On Sat, Sep 17, 2016 at 6:23 AM, Andres Freund <and...@anarazel.de> wrote: > On 2016-09-16 09:55:48 +0200, Marco Pfatschbacher wrote: >> On Thu, Sep 15, 2016 at 12:26:16PM -0700, Andres Freund wrote: >> > Yikes, that's a pretty absurd implementation. >> >> Not when you take into account that it's been written over 20 years ago ;) > > Well, that doesn't mean it can't be fixed ;) > >> > I'm not quite sure I understand why this an issue here - there shouldn't >> > ever be events on this fd, so why is the kernel waking up all processes? >> > It'd kinda makes sense it'd wake up all processes if there's one >> > waiting, but ... ? >> >> Every read is an event, and that's what PostmasterIsAlive does. > > But in most places we only do a PostmasterIsAlive if WaitLatch returns > WL_POSTMASTER_DEATH. The only walreceiver related place that doesn't is > WalRcvWaitForStartPosition().
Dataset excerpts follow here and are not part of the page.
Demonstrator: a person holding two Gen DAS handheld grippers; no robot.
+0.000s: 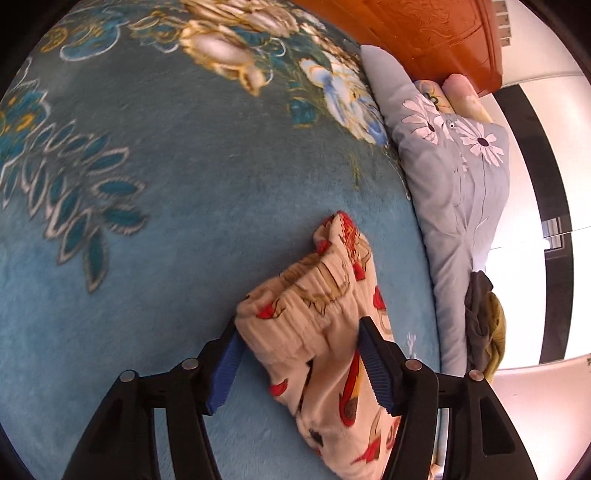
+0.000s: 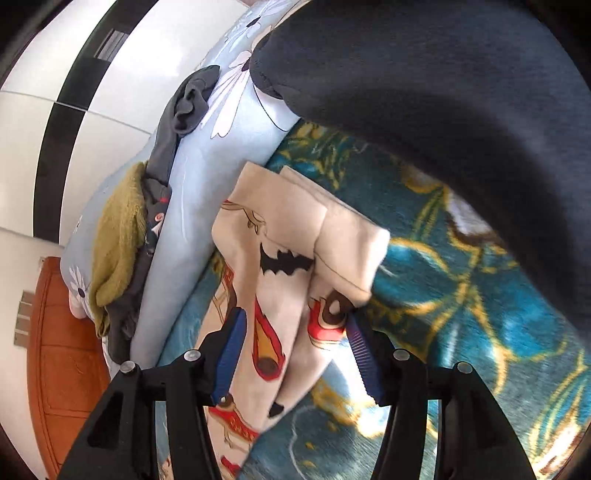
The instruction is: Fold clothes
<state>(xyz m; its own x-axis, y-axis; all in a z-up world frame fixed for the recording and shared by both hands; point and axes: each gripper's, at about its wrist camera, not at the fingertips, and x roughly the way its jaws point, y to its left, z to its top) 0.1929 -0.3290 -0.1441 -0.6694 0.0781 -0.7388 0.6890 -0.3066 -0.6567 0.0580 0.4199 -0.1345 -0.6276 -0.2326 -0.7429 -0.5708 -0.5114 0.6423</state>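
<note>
Left gripper: black frame, ribbed blue pads, jaws spread wide, released, straddling the elastic waistband end of the cream printed child's trousers with red and brown cartoon motifs; near pad at the waistband's left edge, contact not determinable. Right gripper: identical build, blue pads parted, released, positioned over the leg end of the same cream printed trousers; right fingertip just beside the fabric edge, touching or not cannot be told. Trousers: flat on the teal plush blanket with gold and white floral pattern, legs doubled one over the other in the right wrist view, black bat print visible near mid-leg. Beyond trousers, along blanket edge: long pale blue-grey pillow with white daisy print. On top of pillow: crumpled dark grey garment, olive-yellow fuzzy cloth adjoining. Upper right of right wrist view: large dark navy fabric mass, close to lens, identity unclear. Farthest: orange-brown carved wooden headboard, white wall with black vertical band.
</note>
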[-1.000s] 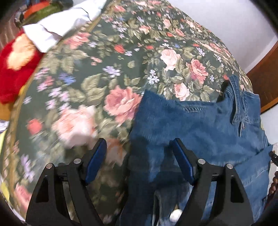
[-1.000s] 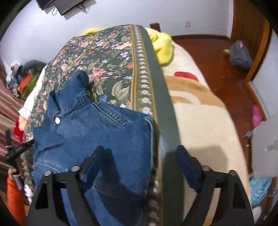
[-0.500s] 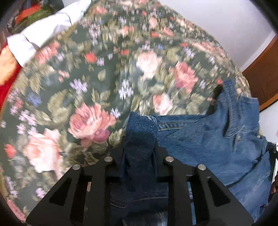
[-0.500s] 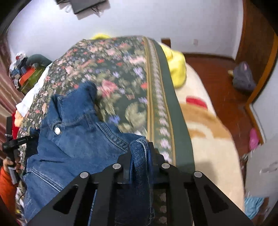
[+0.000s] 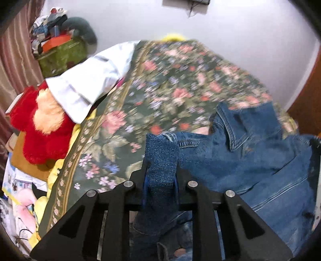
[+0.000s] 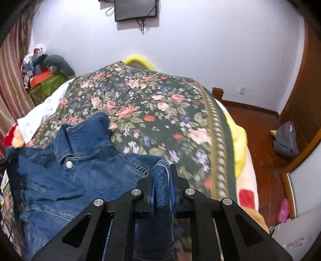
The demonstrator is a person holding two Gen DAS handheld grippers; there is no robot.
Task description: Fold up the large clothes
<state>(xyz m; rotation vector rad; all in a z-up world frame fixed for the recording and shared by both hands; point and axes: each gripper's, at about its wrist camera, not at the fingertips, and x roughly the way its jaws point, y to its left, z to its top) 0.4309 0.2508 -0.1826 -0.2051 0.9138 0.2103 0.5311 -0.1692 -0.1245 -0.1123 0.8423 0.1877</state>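
No readable text, labels, brand names, numbers or signs in either wrist view, printed papers point(image 5: 16, 180) at the left edge too blurred to read, wall-mounted screen point(image 6: 135, 9) dark and blank, jacket button point(image 6: 69, 164) too small to make out

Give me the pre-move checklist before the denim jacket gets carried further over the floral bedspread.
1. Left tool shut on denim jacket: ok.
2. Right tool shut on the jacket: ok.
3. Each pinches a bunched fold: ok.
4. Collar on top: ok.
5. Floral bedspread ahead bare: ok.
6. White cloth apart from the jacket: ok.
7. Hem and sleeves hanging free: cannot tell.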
If that's indeed the cause of your issues > this quite possibly could be fixed by doing the > if (!PostmasterIsAlive()) > exit(1); > check not unconditionally, but only after the WaitLatch at the end of > the loop, and only if WL_POSTMASTER_DEATH is returned by WaitLatch()? > That'll be a minor behaviour change for the WALRCV_RESTARTING, but that > seems fine, we'll just loop once more outside (after a quick glance at > least).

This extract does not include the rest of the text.